SCORE column is one of the most important columns in the dataset for the given task. Therefore we need to clean that column first. There are many missing values in this column, therefore we will remove all the rows where SCORE column is empty in the next steps. 

In [278]:
# Show the dimensions before cleaning
show_dataset_dimensions(data, "before cleaning")

# Remove rows where "SCORE" column is empty 
score_cleaned_data = data.filter(col('SCORE').isNotNull())

# Show the dimensions after cleaning
show_dataset_dimensions(score_cleaned_data, "after cleaning")

Dataset consists of 537157 rows and 29 columns  before cleaning
Dataset consists of 137590 rows and 29 columns  after cleaning


We have 537,157 rows in the initial dataset. After performing the above cleaning step, we have 137,590 rows remaining with 27 columns.

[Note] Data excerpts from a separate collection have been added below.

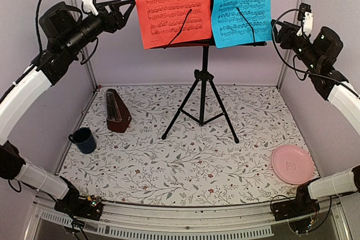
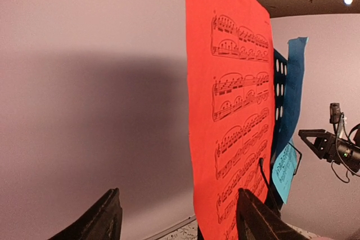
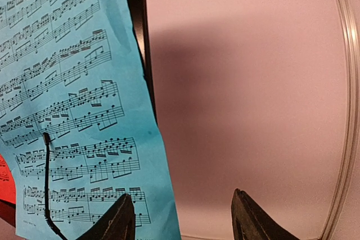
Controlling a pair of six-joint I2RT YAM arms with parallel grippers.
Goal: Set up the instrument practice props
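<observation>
The black music stand (image 1: pixel 203 85) stands on its tripod legs mid-table. A red sheet (image 1: pixel 170 7) and a cyan sheet (image 1: pixel 241 7) of printed music rest side by side on its desk, each under a thin black wire arm. The brown wooden metronome (image 1: pixel 117 112) stands upright at the left. My left gripper (image 1: pixel 127 12) is open beside the red sheet's left edge (image 2: pixel 230 111), holding nothing (image 2: pixel 177 209). My right gripper (image 1: pixel 277 26) is open just right of the cyan sheet (image 3: pixel 73 99), holding nothing (image 3: pixel 181 209).
A dark blue mug (image 1: pixel 84 140) sits near the table's front left. A pink round plate (image 1: pixel 291 163) lies at the front right. Pale walls close in the back and both sides, near each raised arm.
</observation>
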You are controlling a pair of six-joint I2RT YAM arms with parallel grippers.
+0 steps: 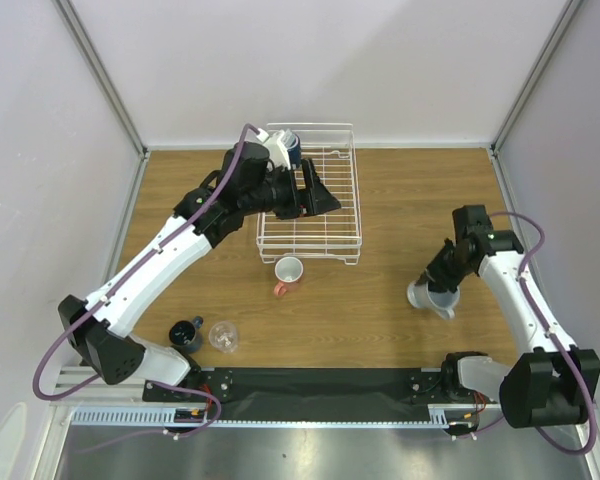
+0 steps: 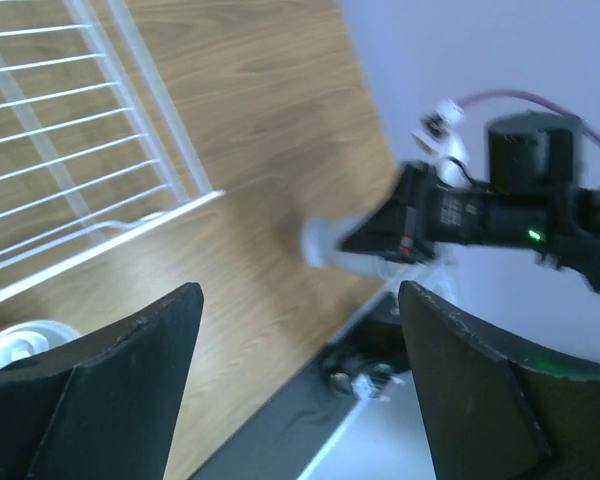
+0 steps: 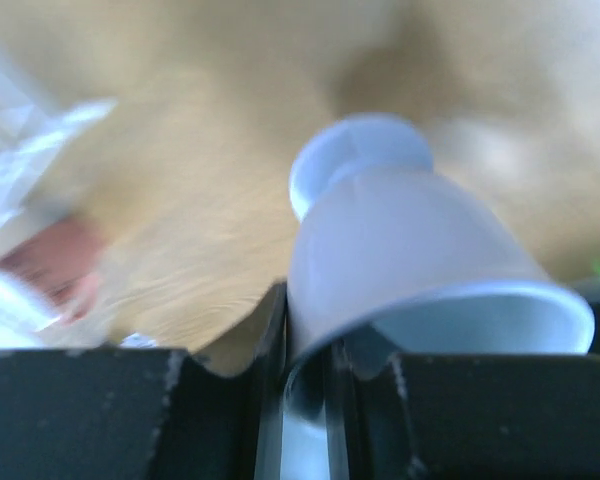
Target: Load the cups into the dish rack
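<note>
At lower right of the overhead view, the light grey mug (image 1: 427, 296) is seen pinched by its wall between the closed-down fingers of the right gripper (image 1: 444, 283), well apart from the dish rack (image 1: 310, 238) at upper centre. Whether the mug has been raised off the table (image 1: 400, 200) cannot be told. Over the rack, the left gripper (image 1: 315, 193) is held wide open with nothing between its fingers. One cup, the large navy mug (image 1: 292, 150), is already lodged in the rack's upper-left corner. The salmon-pink cup (image 1: 289, 270) is set on the table just below the rack's near rail, and the small dark blue cup (image 1: 187, 333) and clear glass tumbler (image 1: 223, 335) are placed side by side at lower left. The step in hand is judged to be the carrying of the grey mug. A lift and a leftward carry to an open stretch of grid, kept clear of the left arm, would be called for next. No brand, label or writing can be read.
</note>
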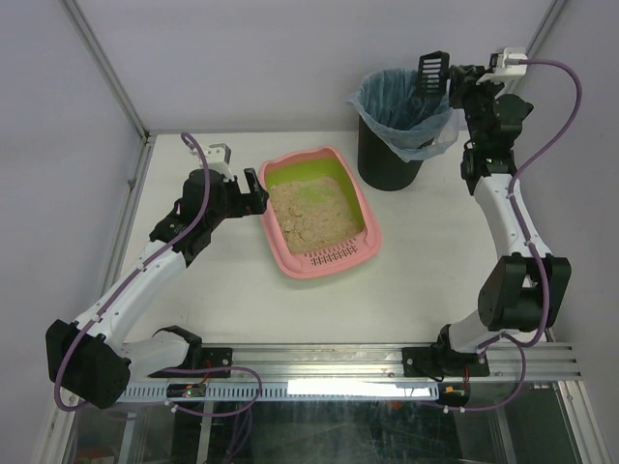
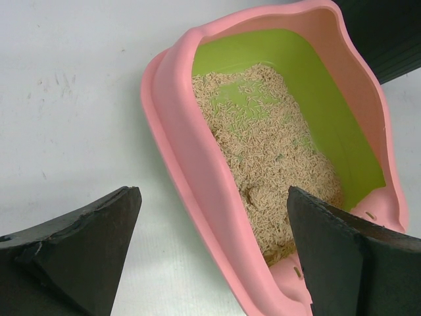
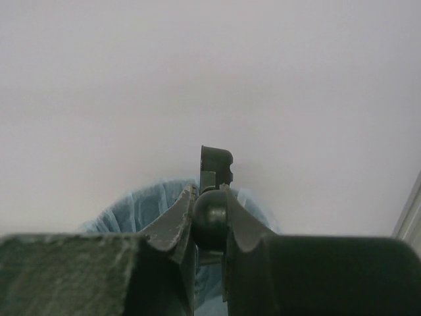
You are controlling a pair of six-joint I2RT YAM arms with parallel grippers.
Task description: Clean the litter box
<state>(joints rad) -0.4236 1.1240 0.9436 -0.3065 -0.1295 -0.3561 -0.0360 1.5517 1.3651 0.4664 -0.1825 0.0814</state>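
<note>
The pink litter box point(image 1: 360, 205) with green lining and beige litter point(image 1: 311, 216) sits mid-table, its slotted grille point(image 1: 337, 255) at the near end. In the left wrist view its pink rim point(image 2: 191, 164) runs between my open left fingers point(image 2: 92, 243). My left gripper point(image 1: 253, 191) is open at the box's left rim, holding nothing. My right gripper point(image 1: 460, 79) is shut on the handle of a black slotted scoop point(image 1: 432, 73), held above the black bin. In the right wrist view the scoop point(image 3: 216, 166) sticks up beyond the gripper point(image 3: 210, 210).
A black bin with a blue bag point(image 1: 398, 121) stands at the back right, close to the box's far corner; its bag also shows in the right wrist view point(image 3: 141, 204). White walls enclose the table. A metal rail point(image 1: 387, 358) runs along the near edge.
</note>
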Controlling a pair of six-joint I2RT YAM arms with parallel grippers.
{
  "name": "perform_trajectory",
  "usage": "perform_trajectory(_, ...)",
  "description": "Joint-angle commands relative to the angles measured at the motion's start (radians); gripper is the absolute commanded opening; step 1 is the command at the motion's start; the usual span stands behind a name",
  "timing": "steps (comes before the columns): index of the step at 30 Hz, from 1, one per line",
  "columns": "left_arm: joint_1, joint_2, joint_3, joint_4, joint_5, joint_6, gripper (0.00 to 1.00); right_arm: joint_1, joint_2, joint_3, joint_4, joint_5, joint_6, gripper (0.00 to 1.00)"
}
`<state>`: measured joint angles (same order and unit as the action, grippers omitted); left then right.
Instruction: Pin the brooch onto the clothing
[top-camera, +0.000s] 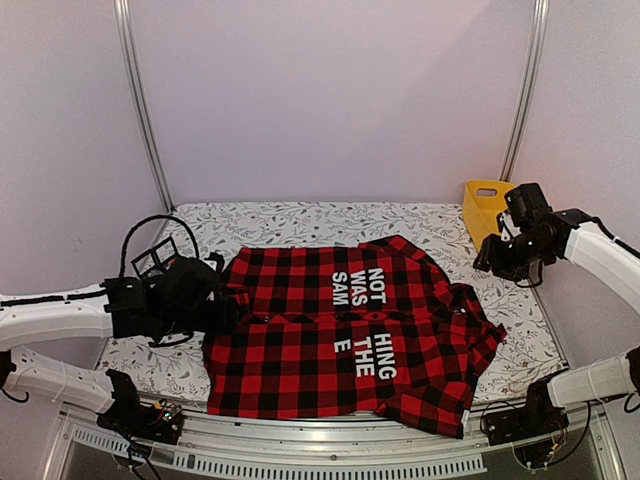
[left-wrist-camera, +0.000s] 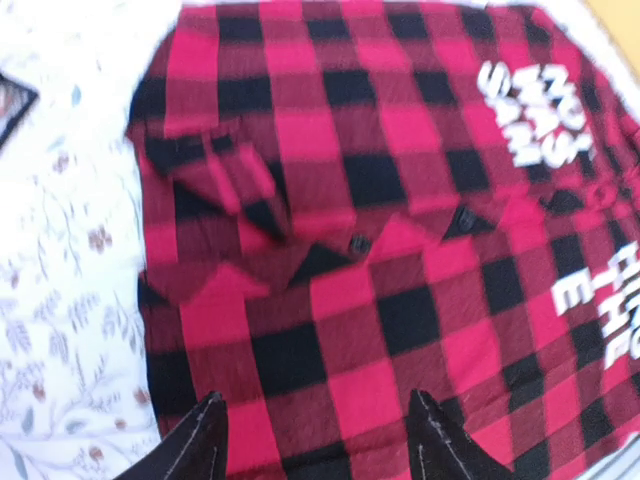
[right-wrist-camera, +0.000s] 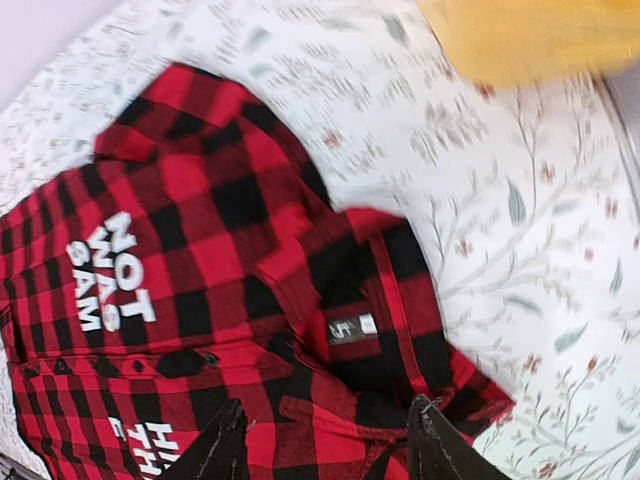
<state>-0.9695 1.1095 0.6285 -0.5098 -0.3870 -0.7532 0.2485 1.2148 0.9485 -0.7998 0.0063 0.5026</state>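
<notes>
The clothing (top-camera: 340, 335), a red-and-black checked shirt with white block letters, lies spread flat on the flower-patterned table. My left gripper (top-camera: 222, 300) is over the shirt's left edge. In the left wrist view it (left-wrist-camera: 315, 440) is open above the checked cloth (left-wrist-camera: 380, 250), with nothing between its fingers. My right gripper (top-camera: 497, 256) hangs in the air beyond the shirt's right side. It (right-wrist-camera: 325, 450) is open too, looking down on the collar and its small grey label (right-wrist-camera: 352, 328). The brooch shows in no view.
A yellow bin (top-camera: 484, 205) stands at the back right corner, close behind the right gripper, and its blurred edge (right-wrist-camera: 530, 35) shows in the right wrist view. A small black framed object (top-camera: 155, 258) and a looping cable lie at the left. The patterned table cover (top-camera: 300, 222) surrounds the shirt.
</notes>
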Motion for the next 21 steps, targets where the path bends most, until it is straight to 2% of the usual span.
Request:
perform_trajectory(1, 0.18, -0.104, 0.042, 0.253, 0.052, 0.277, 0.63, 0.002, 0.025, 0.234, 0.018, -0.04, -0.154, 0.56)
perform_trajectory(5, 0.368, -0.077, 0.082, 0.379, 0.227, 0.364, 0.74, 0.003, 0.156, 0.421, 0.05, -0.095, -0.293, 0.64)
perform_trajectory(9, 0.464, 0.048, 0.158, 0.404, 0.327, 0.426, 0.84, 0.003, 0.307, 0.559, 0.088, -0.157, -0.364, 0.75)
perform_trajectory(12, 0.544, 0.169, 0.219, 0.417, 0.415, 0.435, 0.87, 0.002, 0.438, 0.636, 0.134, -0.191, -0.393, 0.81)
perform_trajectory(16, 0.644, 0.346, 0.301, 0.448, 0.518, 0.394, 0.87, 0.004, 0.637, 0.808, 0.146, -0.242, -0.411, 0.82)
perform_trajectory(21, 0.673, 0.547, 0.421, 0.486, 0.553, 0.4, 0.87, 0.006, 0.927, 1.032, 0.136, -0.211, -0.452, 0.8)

#### Process the SCORE coloumn further.

Next let's process the "SCORE" coloumn. The score is saved the format like this: 13 - 10. If the score value does not follow this format, let's remove that row first. Then we can extract these scores to 2 different colomns saying "HOME_SCORE", and "VISITOR_SCORE". After that we can remove the "SCORE" column.

In [279]:
from pyspark.sql.functions import col, regexp_extract

# Remove rows where SCORE does not follow the "number - number" format
valid_score_data = score_cleaned_data.filter(score_cleaned_data.SCORE.rlike(r"^\d+\s*-\s*\d+$"))

# Extract scores into two separate columns: HOME_SCORE and VISITOR_SCORE
score_processed_data = valid_score_data.withColumn("HOME_SCORE", regexp_extract(col("SCORE"), r"^(\d+)\s*-\s*\d+$", 1)) \
                                 .withColumn("VISITOR_SCORE", regexp_extract(col("SCORE"), r"^\d+\s*-\s*(\d+)$", 1))

# Cast the extracted scores to integer
score_processed_data = score_processed_data.withColumn("HOME_SCORE", col("HOME_SCORE").cast("integer")) \
                               .withColumn("VISITOR_SCORE", col("VISITOR_SCORE").cast("integer"))

# Drop the original SCORE column
score_processed_data = score_processed_data.drop("SCORE")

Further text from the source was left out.